Tally the lines of these entries that include "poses"; respond with only that tally.

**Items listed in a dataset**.
:::

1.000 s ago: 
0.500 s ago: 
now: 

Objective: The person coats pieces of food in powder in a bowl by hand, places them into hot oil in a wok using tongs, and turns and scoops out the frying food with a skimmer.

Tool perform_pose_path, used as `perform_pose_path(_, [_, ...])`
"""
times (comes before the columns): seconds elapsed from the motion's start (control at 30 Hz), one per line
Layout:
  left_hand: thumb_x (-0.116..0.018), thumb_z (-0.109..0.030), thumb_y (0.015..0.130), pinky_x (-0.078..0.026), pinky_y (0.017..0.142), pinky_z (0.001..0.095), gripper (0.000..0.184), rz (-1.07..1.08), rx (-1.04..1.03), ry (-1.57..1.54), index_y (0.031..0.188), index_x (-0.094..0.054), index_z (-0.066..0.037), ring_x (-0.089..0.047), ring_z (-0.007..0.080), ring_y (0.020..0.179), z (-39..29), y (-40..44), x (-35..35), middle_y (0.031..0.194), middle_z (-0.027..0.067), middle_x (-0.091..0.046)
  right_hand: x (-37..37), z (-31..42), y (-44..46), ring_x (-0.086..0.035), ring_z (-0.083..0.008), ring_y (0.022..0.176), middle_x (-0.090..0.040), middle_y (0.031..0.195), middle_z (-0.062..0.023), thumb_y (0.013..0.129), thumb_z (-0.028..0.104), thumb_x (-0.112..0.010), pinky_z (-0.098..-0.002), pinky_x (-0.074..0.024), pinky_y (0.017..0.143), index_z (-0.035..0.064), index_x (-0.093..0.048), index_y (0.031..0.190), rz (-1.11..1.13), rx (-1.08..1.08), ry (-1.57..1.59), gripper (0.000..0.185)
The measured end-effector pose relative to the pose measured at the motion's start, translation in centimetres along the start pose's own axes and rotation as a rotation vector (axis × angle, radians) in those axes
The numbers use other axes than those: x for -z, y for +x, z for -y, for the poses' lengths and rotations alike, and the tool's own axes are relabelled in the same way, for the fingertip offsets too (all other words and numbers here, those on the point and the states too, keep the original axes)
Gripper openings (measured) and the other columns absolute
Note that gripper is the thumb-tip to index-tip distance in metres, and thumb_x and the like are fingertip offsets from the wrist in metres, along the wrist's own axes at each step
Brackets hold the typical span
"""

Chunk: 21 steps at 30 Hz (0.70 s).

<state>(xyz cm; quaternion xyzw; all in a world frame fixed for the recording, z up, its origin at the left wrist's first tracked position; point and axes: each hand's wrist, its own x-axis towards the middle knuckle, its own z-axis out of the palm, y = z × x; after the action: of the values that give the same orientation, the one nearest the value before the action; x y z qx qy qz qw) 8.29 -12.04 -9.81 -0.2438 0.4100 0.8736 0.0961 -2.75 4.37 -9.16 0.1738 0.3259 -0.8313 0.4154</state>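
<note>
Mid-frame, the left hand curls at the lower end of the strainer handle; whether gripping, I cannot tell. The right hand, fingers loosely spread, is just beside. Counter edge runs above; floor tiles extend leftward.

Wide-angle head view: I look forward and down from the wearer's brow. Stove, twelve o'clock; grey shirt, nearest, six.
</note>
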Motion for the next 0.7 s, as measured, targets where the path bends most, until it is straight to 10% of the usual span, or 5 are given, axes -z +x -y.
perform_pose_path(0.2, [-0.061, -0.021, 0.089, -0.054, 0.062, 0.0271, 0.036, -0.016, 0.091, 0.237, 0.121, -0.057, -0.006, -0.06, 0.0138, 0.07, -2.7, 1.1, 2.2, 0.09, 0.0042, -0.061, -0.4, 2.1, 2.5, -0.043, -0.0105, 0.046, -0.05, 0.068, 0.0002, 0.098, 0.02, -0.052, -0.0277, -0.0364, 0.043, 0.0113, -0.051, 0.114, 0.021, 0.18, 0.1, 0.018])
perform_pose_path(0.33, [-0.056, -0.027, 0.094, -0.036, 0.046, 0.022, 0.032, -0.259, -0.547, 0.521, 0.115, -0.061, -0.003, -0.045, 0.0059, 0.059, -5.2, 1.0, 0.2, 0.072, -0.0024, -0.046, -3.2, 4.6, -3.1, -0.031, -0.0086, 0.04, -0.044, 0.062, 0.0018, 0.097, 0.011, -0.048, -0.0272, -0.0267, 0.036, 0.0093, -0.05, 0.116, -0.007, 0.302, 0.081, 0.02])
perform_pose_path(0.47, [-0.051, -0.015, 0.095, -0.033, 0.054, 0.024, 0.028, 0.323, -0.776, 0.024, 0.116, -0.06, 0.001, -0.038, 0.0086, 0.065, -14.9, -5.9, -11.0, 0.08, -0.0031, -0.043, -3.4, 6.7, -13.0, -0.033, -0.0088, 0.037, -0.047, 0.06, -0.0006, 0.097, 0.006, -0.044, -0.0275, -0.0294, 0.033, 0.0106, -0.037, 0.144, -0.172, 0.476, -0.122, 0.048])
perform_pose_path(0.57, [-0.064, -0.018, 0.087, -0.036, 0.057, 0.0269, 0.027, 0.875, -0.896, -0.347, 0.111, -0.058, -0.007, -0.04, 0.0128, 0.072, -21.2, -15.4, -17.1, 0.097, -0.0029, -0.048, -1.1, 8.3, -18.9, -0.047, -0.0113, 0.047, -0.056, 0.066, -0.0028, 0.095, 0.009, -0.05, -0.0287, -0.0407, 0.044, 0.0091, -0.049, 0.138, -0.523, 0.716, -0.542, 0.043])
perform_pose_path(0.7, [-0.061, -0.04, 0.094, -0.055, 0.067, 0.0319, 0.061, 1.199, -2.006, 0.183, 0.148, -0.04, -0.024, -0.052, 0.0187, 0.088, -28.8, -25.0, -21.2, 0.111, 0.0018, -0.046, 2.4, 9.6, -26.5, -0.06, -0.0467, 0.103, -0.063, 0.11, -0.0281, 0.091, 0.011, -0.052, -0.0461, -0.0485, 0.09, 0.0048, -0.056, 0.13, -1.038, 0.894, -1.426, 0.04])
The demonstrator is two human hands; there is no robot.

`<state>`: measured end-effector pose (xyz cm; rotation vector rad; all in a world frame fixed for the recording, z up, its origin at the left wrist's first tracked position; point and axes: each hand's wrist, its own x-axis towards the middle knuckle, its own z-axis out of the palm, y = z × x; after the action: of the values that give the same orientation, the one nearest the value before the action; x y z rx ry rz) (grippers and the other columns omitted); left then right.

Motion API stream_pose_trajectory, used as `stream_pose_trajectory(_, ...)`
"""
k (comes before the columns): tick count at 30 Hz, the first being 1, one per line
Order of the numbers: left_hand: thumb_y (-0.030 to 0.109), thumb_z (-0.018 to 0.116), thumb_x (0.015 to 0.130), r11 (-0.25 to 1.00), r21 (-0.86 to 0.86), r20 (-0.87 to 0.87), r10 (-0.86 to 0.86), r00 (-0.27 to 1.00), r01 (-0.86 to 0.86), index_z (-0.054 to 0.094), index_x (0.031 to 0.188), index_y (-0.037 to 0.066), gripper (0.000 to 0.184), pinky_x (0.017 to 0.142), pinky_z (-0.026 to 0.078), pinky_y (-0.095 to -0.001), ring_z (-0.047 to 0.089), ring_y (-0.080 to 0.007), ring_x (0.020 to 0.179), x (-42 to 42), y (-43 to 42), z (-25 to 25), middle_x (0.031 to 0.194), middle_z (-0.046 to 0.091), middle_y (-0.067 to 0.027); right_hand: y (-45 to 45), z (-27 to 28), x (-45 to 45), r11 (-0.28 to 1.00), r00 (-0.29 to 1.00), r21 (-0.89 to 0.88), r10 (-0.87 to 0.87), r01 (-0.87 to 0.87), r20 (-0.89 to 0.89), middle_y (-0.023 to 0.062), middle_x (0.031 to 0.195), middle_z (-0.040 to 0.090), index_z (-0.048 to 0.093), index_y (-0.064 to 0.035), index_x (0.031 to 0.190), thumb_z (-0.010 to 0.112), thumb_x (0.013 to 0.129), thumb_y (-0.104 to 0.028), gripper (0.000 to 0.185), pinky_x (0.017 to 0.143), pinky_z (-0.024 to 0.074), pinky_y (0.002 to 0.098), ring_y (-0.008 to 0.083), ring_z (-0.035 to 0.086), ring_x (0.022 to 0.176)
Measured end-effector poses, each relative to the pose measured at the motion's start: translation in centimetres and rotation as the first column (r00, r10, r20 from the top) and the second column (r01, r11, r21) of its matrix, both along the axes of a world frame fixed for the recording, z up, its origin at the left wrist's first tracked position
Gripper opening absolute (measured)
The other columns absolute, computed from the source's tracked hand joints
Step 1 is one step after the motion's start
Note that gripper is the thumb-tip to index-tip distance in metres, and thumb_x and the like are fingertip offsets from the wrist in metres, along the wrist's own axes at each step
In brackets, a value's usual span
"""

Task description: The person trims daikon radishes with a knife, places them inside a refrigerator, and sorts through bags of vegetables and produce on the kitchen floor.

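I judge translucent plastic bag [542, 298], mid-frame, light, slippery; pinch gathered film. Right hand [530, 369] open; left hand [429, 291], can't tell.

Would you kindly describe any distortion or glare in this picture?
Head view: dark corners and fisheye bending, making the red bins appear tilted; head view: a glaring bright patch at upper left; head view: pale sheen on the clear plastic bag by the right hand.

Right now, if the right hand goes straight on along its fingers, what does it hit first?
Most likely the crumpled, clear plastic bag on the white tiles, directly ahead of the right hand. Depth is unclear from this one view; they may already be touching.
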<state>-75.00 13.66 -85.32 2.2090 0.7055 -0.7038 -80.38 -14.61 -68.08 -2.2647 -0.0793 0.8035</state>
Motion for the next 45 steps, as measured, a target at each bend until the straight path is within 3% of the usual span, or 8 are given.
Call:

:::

**Answer to this exercise**. 2